RESEARCH INTERESTS
History of science and the body, human variation, quantification, history of colonialism and empire, modern European history, critical theory
BIOGRAPHY
Iris Clever is a postdoctoral fellow at the Committee on Conceptual and Historical Studies of Science and an iSchool Research Fellow at the University of Illinois Urbana-Champaign. She received her BA and MA in History from Utrecht University and her PhD in History of Science, Medicine, and Technology from UCLA. Her work explores how humans become embedded in technologies and how we use technologies to understand human identity. She is particularly interested in how humans become quantified in the modern world and how historical legacies of human measurement live on in present-day science, medicine, and society. Her first book project, The Afterlives of Skulls, is under advanced contract with the University of Chicago Press. The book makes visible how measuring skulls for the purpose of studying human variation, often assumed to be an outdated medical-scientific practice, in fact remained at the forefront of science and technology in the twentieth century.

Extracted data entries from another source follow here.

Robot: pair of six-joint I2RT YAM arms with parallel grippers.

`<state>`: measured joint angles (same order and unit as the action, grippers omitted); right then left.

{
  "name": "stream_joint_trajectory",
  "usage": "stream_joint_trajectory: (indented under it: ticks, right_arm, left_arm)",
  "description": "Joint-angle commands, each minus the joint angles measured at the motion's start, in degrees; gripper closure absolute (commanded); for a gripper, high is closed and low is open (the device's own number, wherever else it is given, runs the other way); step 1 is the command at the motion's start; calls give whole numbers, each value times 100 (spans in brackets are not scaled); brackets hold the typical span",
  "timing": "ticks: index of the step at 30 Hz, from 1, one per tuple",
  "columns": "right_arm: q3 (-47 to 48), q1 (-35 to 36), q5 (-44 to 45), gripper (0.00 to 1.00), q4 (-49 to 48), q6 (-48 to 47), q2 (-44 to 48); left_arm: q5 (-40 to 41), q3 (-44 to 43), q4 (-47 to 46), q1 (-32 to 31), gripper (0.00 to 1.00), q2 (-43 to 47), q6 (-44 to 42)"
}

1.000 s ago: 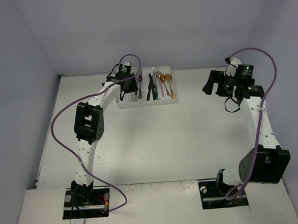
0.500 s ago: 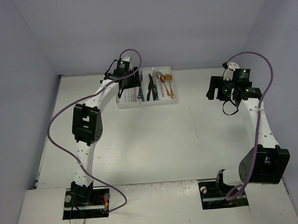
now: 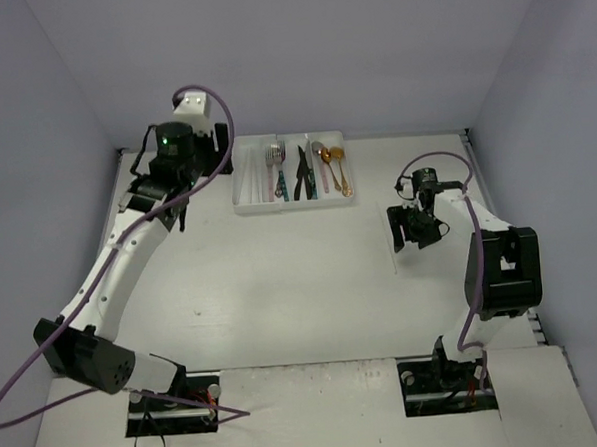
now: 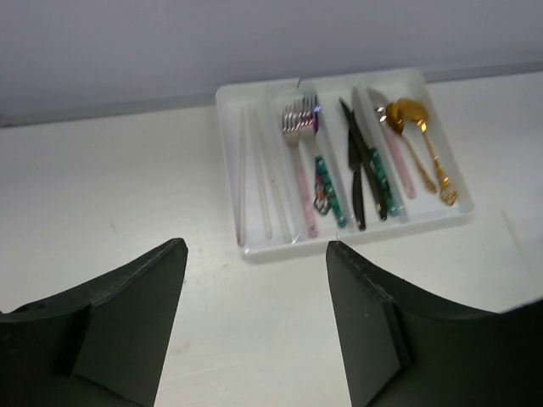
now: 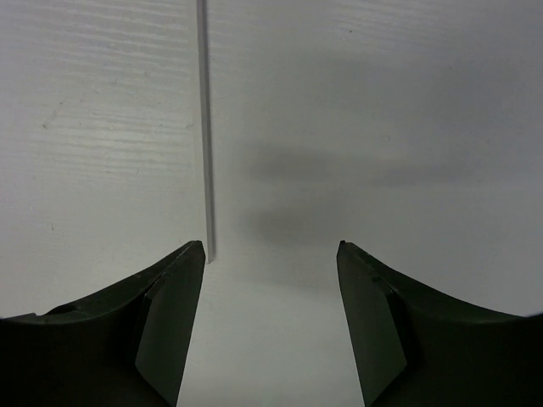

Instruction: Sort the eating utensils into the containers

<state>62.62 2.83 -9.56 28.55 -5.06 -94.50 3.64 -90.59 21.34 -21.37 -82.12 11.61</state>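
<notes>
A big flat white table [image 3: 302,283] fills the space. Plain pale purple walls [image 3: 300,53] stand at its back and both sides.

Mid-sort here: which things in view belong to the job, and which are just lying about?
Job: white tray, forks, black knives, gold spoon, all lying inside it.
Just there: purple cable, pale line on the table.

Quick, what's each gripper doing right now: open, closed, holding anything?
Left gripper: open, holding nothing.
Right gripper: open, holding nothing.
</notes>
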Motion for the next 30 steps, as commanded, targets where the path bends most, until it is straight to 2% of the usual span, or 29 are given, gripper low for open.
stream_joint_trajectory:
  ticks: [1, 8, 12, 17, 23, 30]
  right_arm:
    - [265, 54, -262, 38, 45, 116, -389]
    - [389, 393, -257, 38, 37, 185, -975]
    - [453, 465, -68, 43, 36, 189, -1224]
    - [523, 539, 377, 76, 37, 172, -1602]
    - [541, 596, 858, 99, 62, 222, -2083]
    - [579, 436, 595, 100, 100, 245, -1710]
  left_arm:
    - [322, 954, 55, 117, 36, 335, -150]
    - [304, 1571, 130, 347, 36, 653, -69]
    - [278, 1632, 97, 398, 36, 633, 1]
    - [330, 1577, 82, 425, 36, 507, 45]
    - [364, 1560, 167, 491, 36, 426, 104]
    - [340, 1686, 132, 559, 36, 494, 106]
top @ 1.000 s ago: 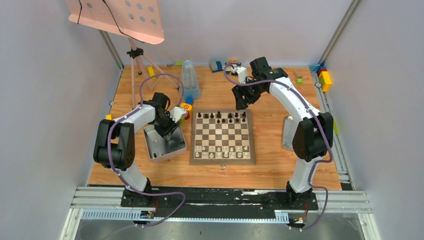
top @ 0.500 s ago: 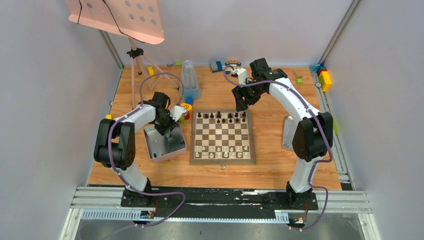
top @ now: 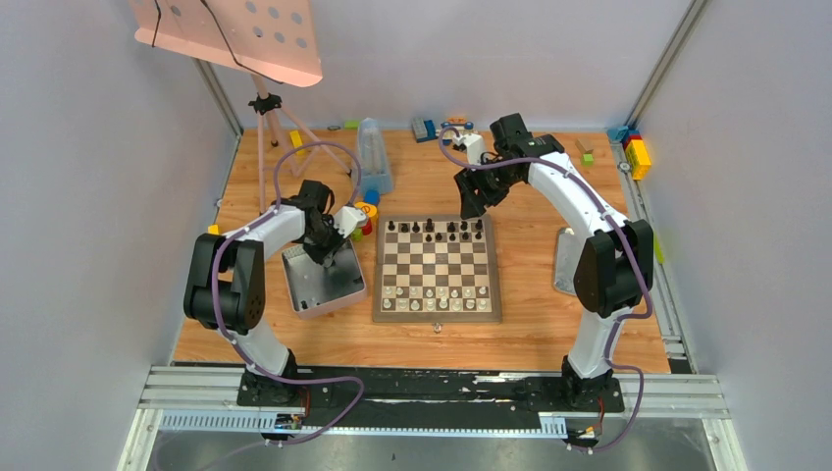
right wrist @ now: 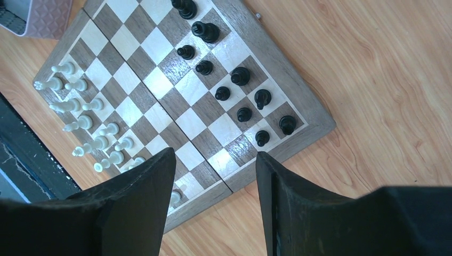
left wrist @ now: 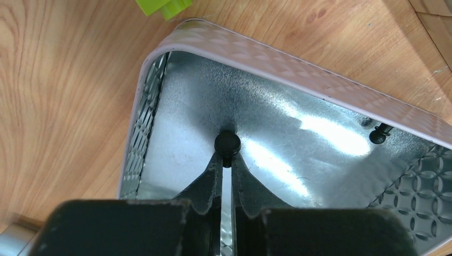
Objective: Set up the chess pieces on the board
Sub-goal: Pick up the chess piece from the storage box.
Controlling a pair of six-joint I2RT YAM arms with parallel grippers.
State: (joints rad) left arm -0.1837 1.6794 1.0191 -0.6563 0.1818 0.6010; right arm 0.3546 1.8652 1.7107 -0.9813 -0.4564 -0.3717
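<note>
Top view, against a second ago: left arm shifted a touch over the tray, right arm unmoved.

Left gripper (left wrist: 227, 159) is down inside the dimpled grey metal tray (left wrist: 277, 58). Its fingers are drawn nearly together, apparently nipping a small black round-headed chess piece (left wrist: 227, 143) at their tips. Another small black piece (left wrist: 378, 136) lies ahead and right.

Right gripper (right wrist: 216, 154) is spread wide and empty above the checkered wooden chessboard (right wrist: 160, 82). Black pieces (right wrist: 240, 76) sit beyond its tips, white pieces (right wrist: 80, 124) off left.
</note>
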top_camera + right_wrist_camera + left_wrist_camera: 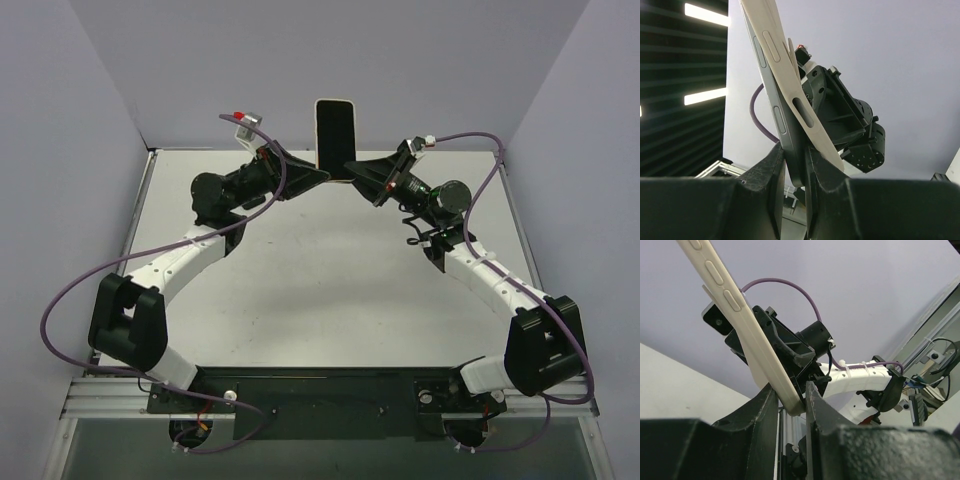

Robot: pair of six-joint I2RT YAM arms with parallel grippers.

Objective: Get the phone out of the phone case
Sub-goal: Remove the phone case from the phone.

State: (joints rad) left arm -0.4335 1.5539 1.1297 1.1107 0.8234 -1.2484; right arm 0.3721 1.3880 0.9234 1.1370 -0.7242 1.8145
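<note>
Phone (335, 138) is up in the air over the far end of the table (330, 290), standing on end with both arms pinching its bottom. The overhead view hides that lower end behind the fingers, so the split isn't visible there. On the wrist cams, the left gripper (792, 401) is clamped on the cream phone case (740, 315). The right gripper (795, 170) is squeezed onto the dark phone edge, with the case bent away beside it. Both wrist views cut off the top.
</note>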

It reveals how historical skull collections, cranial datasets, and statistical tools shape contemporary scientific and social understandings of human variation.
PUBLICATIONS
“Old Bones in New Databases: Historical Insights into Human Variation, Statistics, and Ancestry Estimation in Anthropology” (with Lisette Jong, forthcoming with American Anthropologist in September 2025)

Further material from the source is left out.